Маруся не спала. В одной рубашке она торопливо соскользнула вниз к двери.

— Здравствуй, товарищ Кулагина! Это вот вам от Кати. — Зоя сунула ей в руку записку и выбежала со Двора следом за Федей.

В открытую калитку Маруся увидела тарахтящий грузовик, переполненный девушками.

Было еще не настолько светло, чтобы прочитать записку, и Маруся бросилась в избу. Когда она снова выбежала за ворота, грузовик уже тронулся с места. В кузове вокруг Феди сидели девушки, которые должны были прийти с рассветом на ожерелковские поля.

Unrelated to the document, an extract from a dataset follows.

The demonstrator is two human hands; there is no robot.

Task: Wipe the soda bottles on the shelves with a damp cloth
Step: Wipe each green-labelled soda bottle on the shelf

— Товарищи, куда? — крикнула Маруся, но за гулом мотора никто не расслышал ее голоса.

Василиса Прокофьевна тронула девушку за руку.

— Чего она пишет-то?

— Вместо механика меня оставляет… И еще — о горючем.

— Вместо механика?

— Да, вместо механика, — растерянно повторила Маруся. Она была готова ко всему: итти на курсы медсестер, работать на транспорте, учиться на танкиста, но сразу стать сейчас механиком… Ведь до войны она и трактор-то только издали видела!

Комкая в руке катину записку, Маруся не отрывала глаз от удалявшегося грузовика. Проехав мимо сельсовета, он круто развернулся и скрылся за углом.